Every line of the data below should be retyped exactly.

···

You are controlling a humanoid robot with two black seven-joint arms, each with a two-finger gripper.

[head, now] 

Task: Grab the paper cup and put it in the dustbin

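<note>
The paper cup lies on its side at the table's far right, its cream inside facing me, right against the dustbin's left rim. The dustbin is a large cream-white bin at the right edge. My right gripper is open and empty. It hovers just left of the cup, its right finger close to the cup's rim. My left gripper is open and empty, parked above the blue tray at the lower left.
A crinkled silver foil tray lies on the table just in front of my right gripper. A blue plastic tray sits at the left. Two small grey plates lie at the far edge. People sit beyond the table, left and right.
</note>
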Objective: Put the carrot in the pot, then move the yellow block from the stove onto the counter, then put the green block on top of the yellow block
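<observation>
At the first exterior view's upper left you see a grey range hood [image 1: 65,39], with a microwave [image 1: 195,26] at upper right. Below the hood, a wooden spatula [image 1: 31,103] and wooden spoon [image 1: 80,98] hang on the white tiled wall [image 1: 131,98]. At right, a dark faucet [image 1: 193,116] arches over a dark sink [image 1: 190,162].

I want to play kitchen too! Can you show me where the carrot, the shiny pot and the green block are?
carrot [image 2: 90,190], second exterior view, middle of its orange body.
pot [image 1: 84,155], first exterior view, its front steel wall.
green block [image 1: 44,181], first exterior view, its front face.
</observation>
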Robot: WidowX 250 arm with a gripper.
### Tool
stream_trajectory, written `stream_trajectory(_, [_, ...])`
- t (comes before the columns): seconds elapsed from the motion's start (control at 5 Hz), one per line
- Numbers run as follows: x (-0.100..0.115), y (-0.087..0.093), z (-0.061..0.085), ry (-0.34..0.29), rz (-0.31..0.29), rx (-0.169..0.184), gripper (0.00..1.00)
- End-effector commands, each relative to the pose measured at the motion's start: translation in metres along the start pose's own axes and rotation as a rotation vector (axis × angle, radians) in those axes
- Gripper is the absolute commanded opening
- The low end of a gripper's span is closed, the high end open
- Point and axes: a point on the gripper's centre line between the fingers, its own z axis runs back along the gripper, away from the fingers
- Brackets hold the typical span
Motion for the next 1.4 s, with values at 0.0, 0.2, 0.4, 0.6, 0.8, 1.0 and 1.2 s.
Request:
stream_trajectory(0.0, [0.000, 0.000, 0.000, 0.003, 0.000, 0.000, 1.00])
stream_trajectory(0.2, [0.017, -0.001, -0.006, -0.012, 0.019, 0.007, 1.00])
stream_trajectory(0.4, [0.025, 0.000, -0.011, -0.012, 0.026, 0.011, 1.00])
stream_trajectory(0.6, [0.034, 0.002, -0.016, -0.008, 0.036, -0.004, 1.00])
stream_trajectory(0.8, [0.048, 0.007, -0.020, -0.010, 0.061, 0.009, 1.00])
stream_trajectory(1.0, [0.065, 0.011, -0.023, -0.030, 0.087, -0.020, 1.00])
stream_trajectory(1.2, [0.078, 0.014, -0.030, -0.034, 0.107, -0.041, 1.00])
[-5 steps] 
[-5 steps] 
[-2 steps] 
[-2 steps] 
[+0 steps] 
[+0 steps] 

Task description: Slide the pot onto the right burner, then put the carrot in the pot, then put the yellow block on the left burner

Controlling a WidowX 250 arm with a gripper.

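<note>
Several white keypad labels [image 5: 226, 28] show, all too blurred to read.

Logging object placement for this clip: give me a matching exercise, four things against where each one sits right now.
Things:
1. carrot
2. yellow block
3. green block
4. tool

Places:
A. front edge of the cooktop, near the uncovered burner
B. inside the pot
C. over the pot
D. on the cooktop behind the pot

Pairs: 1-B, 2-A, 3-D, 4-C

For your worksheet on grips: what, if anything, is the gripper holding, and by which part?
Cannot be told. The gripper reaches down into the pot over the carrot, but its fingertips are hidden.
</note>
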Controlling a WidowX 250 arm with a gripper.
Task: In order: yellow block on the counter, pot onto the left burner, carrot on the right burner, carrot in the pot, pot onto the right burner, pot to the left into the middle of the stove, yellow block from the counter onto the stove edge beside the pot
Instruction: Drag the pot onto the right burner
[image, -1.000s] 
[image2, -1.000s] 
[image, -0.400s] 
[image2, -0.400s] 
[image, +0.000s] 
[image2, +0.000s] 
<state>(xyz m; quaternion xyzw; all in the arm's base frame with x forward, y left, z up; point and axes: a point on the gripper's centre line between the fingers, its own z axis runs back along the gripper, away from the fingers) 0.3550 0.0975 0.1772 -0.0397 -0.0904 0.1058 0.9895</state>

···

■ **ANSWER BOX**
You are controlling a humanoid robot with two black seven-joint arms, each with a two-finger gripper.

[head, now] 

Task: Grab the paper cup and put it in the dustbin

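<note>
The paper cup lies on its side at the table's far right, its cream inside facing me, right against the dustbin's left rim. The dustbin is a large cream-white bin at the right edge. My right gripper is open and empty. It hovers just left of the cup, its right finger close to the cup's rim. My left gripper is open and empty, parked above the blue tray at the lower left.
A crinkled silver foil tray lies on the table just in front of my right gripper. A blue plastic tray sits at the left. Two small grey plates lie at the far edge. People sit beyond the table, left and right.
</note>
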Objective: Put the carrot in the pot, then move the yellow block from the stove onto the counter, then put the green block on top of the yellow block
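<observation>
At the first exterior view's upper left you see a grey range hood [image 1: 65,39], with a microwave [image 1: 195,26] at upper right. Below the hood, a wooden spatula [image 1: 31,103] and wooden spoon [image 1: 80,98] hang on the white tiled wall [image 1: 131,98]. At right, a dark faucet [image 1: 193,116] arches over a dark sink [image 1: 190,162].

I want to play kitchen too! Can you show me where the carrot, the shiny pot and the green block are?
carrot [image 2: 90,190], second exterior view, middle of its orange body.
pot [image 1: 84,155], first exterior view, its front steel wall.
green block [image 1: 44,181], first exterior view, its front face.
</observation>
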Robot: WidowX 250 arm with a gripper.
### Tool
stream_trajectory, written `stream_trajectory(_, [_, ...])`
- t (comes before the columns): seconds elapsed from the motion's start (control at 5 Hz), one per line
- Numbers run as follows: x (-0.100..0.115), y (-0.087..0.093), z (-0.061..0.085), ry (-0.34..0.29), rz (-0.31..0.29), rx (-0.169..0.184), gripper (0.00..1.00)
- End-effector commands, each relative to the pose measured at the motion's start: translation in metres along the start pose's own axes and rotation as a rotation vector (axis × angle, radians) in those axes
- Gripper is the absolute commanded opening
- The low end of a gripper's span is closed, the high end open
- Point and axes: a point on the gripper's centre line between the fingers, its own z axis runs back along the gripper, away from the fingers
- Brackets hold the typical span
Motion for the next 1.4 s, with values at 0.0, 0.2, 0.4, 0.6, 0.8, 1.0 and 1.2 s.
Request:
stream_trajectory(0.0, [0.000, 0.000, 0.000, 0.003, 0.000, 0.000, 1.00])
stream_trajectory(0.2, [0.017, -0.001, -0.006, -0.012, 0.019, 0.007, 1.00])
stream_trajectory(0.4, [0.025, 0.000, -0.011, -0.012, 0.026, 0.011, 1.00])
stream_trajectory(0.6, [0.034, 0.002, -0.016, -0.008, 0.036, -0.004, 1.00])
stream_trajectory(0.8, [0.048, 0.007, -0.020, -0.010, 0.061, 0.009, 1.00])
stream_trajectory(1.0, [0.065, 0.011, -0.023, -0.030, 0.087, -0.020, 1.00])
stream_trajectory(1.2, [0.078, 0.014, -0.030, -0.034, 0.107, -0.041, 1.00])
[-5 steps] 
[-5 steps] 
[-2 steps] 
[-2 steps] 
[+0 steps] 
[+0 steps] 

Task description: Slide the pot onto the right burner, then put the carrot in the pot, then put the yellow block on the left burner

Controlling a WidowX 250 arm with a gripper.

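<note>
Several white keypad labels [image 5: 226, 28] show, all too blurred to read.

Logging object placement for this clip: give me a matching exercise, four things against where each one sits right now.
Things:
1. carrot
2. yellow block
3. green block
4. tool

Places:
A. front edge of the cooktop, near the uncovered burner
B. inside the pot
C. over the pot
D. on the cooktop behind the pot

Pairs: 1-B, 2-A, 3-D, 4-C

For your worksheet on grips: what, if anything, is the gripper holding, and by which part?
Cannot be told. The gripper reaches down into the pot over the carrot, but its fingertips are hidden.
</note>
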Controlling a WidowX 250 arm with a gripper.
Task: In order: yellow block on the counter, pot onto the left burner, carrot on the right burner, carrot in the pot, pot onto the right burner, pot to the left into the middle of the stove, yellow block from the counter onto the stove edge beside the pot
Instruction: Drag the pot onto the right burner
[image, -1.000s] 
[image2, -1.000s] 
[image, -0.400s] 
[image2, -0.400s] 
[image, +0.000s] 
[image2, +0.000s] 
<state>(xyz m; quaternion xyzw; all in the arm's base frame with x forward, y left, z up; point and axes: a point on the gripper's centre line between the fingers, its own z axis runs back along the gripper, away from the fingers) 0.3550 0.0975 0.1772 -0.0397 -0.0904 0.1058 0.9895</state>

The output for this exercise is now complete.